Cette piètre communication a eu pour résultat de miner la confiance des acteurs culturels et des organisateurs de manifestations, qui étaient prêts à croire à la volonté d’aider, mais qui ont été forcés de constater qu’ils étaient les oubliés du système d’aide mis en place pour lutter contre les conséquences économiques de la pandémie. L’intention proclamée du Conseil fédéral de préserver la diversité culturelle de la Suisse nécessite des solutions concrètes. Voici quelques exemples où de telles solutions font encore défaut :

  • les acteurs culturels qui ne sont pas engagés durablement et qui n’ont pas non plus le statut formel d’indépendant (travailleurs dits intermittents) ;
  • les acteurs culturels qui se sont organisés en tant qu’entreprise et sont de ce fait considérés comme « poursuivant un but lucratif » ;
  • les nombreux acteurs culturels qui travaillent dans leur propre Sàrl et qui ne peuvent pas faire valoir le droit aux APG en tant qu’indépendants. Ils n’auraient désormais plus droit non plus aux indemnités en cas de réduction de l’horaire de travail. Un technicien événementiel indépendant peut continuer de toucher des APG, mais un technicien événementiel actif dans sa Sàrl individuelle n’aurait plus droit aux RHT ? Cela n’est pas défendable ;
  • les revenus dans le secteur de la culture varient fortement d’une année à l’autre : ne prendre que les revenus de la dernière année comme base de calcul de l’APG ne rend pas compte de cette réalité ;
  • les salons du livre et autres festivals qui, pour la branche du livre, sont l’occasion de nouer et d’entretenir de contacts dont le rôle est primordial, ont été annulés ; comment compenser les conséquences de ces annulations ?
  • les entreprises du domaine de la formation culturelle (par ex. écoles privées de musique, de danse, d’art ou de théâtre) ont été exclues des mesures de la Confédération en faveur de la culture ; de ce fait, leur existence même est compromise.

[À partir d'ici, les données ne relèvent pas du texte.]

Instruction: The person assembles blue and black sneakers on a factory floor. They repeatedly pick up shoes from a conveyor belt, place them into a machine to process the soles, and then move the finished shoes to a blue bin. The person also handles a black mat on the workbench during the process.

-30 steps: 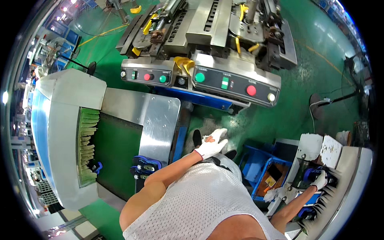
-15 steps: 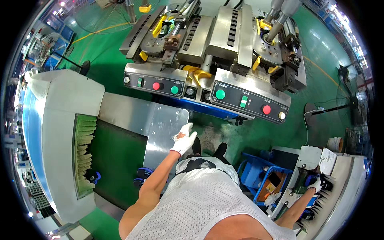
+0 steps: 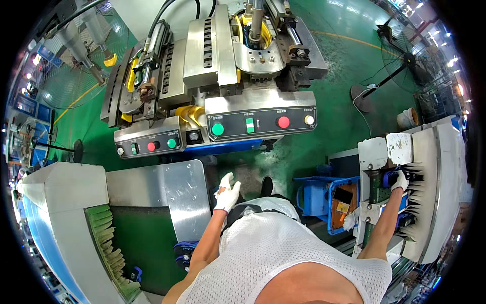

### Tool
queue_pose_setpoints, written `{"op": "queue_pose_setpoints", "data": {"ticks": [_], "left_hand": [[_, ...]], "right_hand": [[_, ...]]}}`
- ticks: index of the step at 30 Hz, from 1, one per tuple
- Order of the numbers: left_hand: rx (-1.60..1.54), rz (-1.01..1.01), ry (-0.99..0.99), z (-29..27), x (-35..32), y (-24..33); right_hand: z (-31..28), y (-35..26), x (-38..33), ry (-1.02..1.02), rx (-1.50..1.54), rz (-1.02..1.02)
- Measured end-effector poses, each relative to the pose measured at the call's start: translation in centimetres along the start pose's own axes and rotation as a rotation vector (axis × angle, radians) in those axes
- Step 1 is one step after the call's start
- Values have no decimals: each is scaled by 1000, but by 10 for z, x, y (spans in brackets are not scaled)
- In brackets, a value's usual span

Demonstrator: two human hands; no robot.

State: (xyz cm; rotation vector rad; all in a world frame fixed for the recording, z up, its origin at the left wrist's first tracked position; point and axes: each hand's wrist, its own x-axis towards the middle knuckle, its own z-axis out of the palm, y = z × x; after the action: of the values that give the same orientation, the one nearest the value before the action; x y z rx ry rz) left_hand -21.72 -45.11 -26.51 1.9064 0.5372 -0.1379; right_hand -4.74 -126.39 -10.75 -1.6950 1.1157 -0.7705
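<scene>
My left hand [image 3: 227, 194], in a white glove with a brown-stained patch, hangs in front of my waist. Its fingers are apart and hold nothing; the corner of a metal shelf is just left of it. On the right, my gloved right hand [image 3: 400, 181] reaches to a bristle-fringed opening. It is closed on a dark blue and black shoe [image 3: 390, 179], partly hidden by the hand and bristles. Another dark blue shoe [image 3: 405, 219] lies lower in that opening. Left of my body, dark shoes with blue edges [image 3: 185, 250] sit beside the metal shelf [image 3: 187, 185].
Ahead stands a two-station press machine [image 3: 258, 117] with red and green buttons. A white housing with green bristles [image 3: 105, 238] is at left, a bristled white housing [image 3: 426, 197] at right. A blue cart [image 3: 315, 196] stands near my right side. A floor fan [image 3: 407, 63] is far right.
My view has turned to the right, so the machine sits further left. My right hand stays at the shoe in the right opening. My left hand remains open before my waist.
</scene>
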Motion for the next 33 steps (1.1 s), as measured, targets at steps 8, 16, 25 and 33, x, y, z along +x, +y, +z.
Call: {"op": "queue_pose_setpoints", "data": {"ticks": [8,16,25,33], "left_hand": [[75,-15,-3,0,-4,-40],[-1,-43,6,-53,-1,-21],[143,-149,165,-142,-46,-89],[36,-432,291,-169,-63,-118]], "right_hand": [[65,-92,-293,1,-248,-639],[194,-49,-512,-983,194,-273],[285,-110,-611,-1267,424,-225],[445,-186,-578,-1237,337,-407]]}}
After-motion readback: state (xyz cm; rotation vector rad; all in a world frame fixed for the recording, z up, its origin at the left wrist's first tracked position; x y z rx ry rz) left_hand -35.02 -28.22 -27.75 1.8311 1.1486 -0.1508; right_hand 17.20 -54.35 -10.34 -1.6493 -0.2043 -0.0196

Une nouvelle phase commence maintenant avec l’assouplissement prudent des mesures, et elle est pour l’instant peu encourageante pour nous : là aussi, l’occasion a été manquée d’associer à temps les spécialistes de la branche et leur savoir-faire afin d’élaborer avec eux des lignes directrices réalistes pour la réouverture, qui tiennent compte de la diversité culturelle et qui auraient dissipé les incertitudes qui perdurent pour la branche depuis début mars. 

C’est pourquoi nous répétons notre appel : soutenez le secteur de la culture ! Vous contribuerez ainsi dans une mesure décisive à préserver la diversité culturelle de notre pays. Aidez-nous à faire en sorte que ce secteur et ses spécialistes soient nettement mieux associés aux décisions qui les concernent. Nous avons, d’urgence, besoin d’une communication régulière, sur un pied d’égalité, avec les services fédéraux compétents : OFC, OFAS et SECO. Nous ne demandons pas un traitement de faveur, mais simplement le même que celui dont bénéficient depuis longtemps d’autres secteurs comme le tourisme ou l’agriculture.